A causa di questa perseveranza, viene ulteriormente accusato di crimini contro lo Stato e nel 1959 è condannato a un altro anno di reclusione: la sua attività missionaria è considerata incompatibile con la “libertà religiosa” proclamata dalla Costituzione del Paese.

L’ultimo periodo di prigionia è il più difficile. Soprattutto nel 1958, come ricorda nelle sue memorie, le torture, fisiche e psicologiche, mettono alla prova la sua fede incrollabile. Janko attraversa un’esperienza di profondo smarrimento spirituale da cui riesce a emergere nella totale fedeltà alla volontà di Dio, impegnandosi a vivere «come preghiera ogni movimento, atto, sospiro o respiro».

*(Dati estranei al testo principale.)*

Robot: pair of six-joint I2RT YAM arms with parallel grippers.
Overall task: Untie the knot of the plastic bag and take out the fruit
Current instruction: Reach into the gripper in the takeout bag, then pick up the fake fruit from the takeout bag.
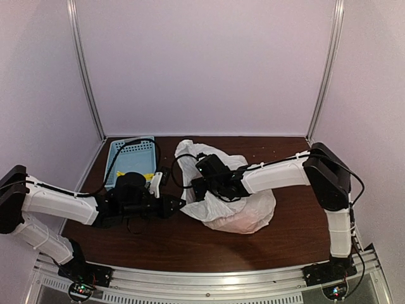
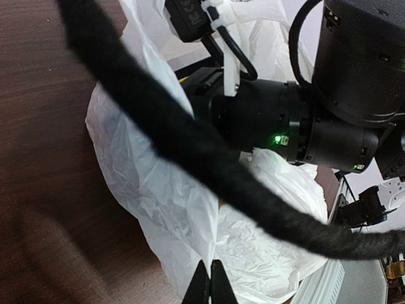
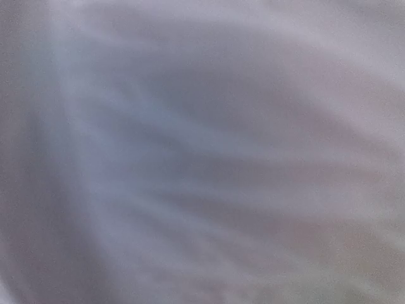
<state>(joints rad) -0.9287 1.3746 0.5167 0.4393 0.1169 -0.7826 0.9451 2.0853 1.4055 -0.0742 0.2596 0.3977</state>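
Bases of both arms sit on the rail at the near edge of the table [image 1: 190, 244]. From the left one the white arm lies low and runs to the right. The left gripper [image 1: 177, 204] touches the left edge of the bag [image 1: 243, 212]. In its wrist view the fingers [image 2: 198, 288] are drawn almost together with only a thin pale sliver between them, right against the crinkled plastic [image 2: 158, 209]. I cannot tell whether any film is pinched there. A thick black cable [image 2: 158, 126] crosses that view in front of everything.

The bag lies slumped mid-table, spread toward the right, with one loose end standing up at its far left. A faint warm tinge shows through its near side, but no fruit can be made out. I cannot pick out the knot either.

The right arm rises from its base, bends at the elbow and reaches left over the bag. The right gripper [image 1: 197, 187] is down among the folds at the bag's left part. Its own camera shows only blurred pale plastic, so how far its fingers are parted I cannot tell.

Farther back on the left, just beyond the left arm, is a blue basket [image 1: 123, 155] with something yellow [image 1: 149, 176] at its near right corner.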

Entrato in prigione all’età di 23 anni, è rilasciato il 23 ottobre 1962 quando ne ha 34. Il suo stato di salute è compromesso e debilitato da undici anni di sofferenze fisiche e psichiche, ma nella “Comunicazione di rilascio” le autorità segnalano che «non si può affermare che la pena abbia raggiunto il proprio obiettivo di rieducazione». Il tempo, le sofferenze, le umiliazioni, la persecuzione non sono riusciti a indebolire la sua fede.

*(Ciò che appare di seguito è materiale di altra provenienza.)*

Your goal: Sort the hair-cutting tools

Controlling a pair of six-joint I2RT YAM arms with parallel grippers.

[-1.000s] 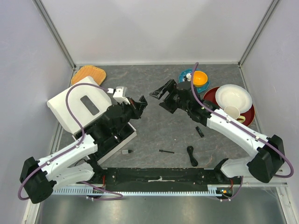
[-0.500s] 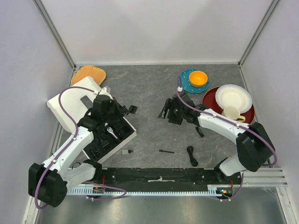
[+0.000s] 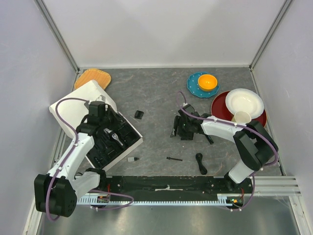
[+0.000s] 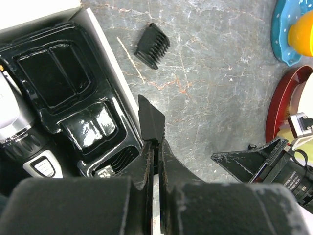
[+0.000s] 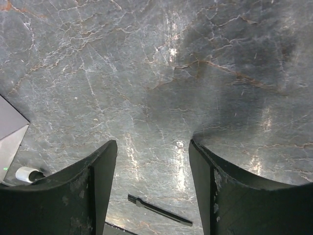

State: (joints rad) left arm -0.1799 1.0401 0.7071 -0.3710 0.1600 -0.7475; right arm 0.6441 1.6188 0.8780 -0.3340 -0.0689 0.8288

Trascorre gli ultimi tre anni della vita a casa della madre, dedicando le poche forze rimaste all’apostolato, accompagnando i bambini della prima Comunione, visitando i malati, traducendo testi religiosi e scrivendo la Via Crucis delle anime piccole, nella quale immagina un bambino che accompagna Cristo al Golgota. Nessun lamento per le sofferenze incessanti, per il dolore che non lo lascia mai, nessuna parola di accusa nei confronti dei persecutori. «Sapeva distinguere tra l’ideologia in sé e i portatori dell’ideologia», scrive un compagno di prigionia. Rifiuta l’ideologia, ma accoglie tutti, anche i carcerieri.

Janko muore il giorno del suo onomastico, il 27 dicembre 1965, festa di san Giovanni Evangelista, a 37 anni. Egli incarna pienamente ciò che Papa Francesco ha scritto nella Evangelii gaudium: «Io sono una missione in questa terra, e per questo mi trovo in questo mondo» (n. 273). È stato un discepolo missionario, lì dove è stato posto. Nel buio dei pozzi e dei cunicoli della miniera partecipava alle messe clandestine, aiutava a preparare e a distribuire l’Eucaristia, «come in missione — diceva — perché un luogo migliore e più difficile di missione non avrebbe potuto immaginarlo nessun missionario».

Nella nostra cultura del provvisorio e dell’effimero, Janko è testimone di fedeltà e perseveranza, anche per la vita consacrata. «Io sono una missione per la vita degli altri»: la sua vita, offerta “sulla patena dell’amore” è, in particolare per tutta la Famiglia vincenziana, occasione per rinnovare la fedeltà a Cristo, alla Chiesa, al Papa.